Review of Finding Eden by Camilla Beavers
This is the perfect example of a young adult urban fantasy story so I thought I’d review it here. And, by the way, I liked it. Most of all, I loved the cover.
It’s the story of Eden, a high school student close to graduation, who has always known she was ‘different’ because she could read the colors around people. That’s auras to those of you conversant with psychic stuff. I’ve known a couple people who said they could read auras. I don’t know if I believe them or not. Maybe I do, a little.
Anyway, Eden is informed by a really hunky new student that she’s the granddaughter of the king of the Fae world and is needed back home because her grandfather was murdered and someone has to take charge of the kingdom. Her father informs her that, yes, her mother (deceased) was the king’s daughter so yes, she’s about to become a queen. She agrees and goes with the hunky new student who turns out to be her personal security detail in this world sent when her grandfather was murdered to make sure she was safe.
From there the plot is predictable. She overcomes the bad guys, saves the throne, becomes a decent if not great queen and marries the hunky security guy. Like I said, it’s all predictable stuff.
But what’s wrong with predictable? I read romances because I know there’s a happily-ever-after ending. I dislike grim, depressing, horrific endings. I hate the feeling they leave with me. I like the feeling I get after reading a book with a happy ending. And if the way to get to that predictable happily-ever-after ending and the feeling it engenders is through a predictable story line, then I’m all for it.

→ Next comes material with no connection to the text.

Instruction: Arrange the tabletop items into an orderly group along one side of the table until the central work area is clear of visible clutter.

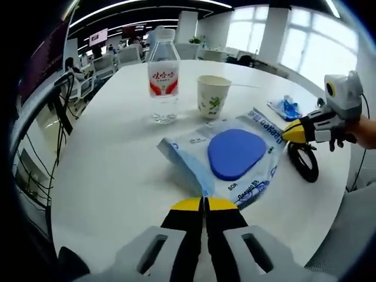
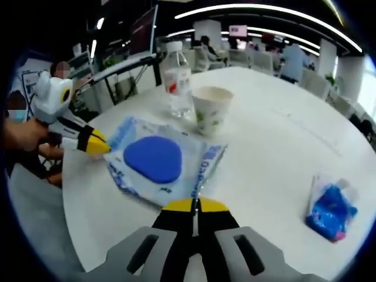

And, yes, the grammar and typos and spelling, etc, were well vetted and nothing took me from the story. So, all in all, it was a decent read, even more so since it was free, at least for now.
I’m not sure I’d have chosen it if it cost money because I knew it would be predictable and that there are a lot of decent predictable books out there for free. But the cover was great, so maybe I would have paid something for it after all and I’d have been glad I did.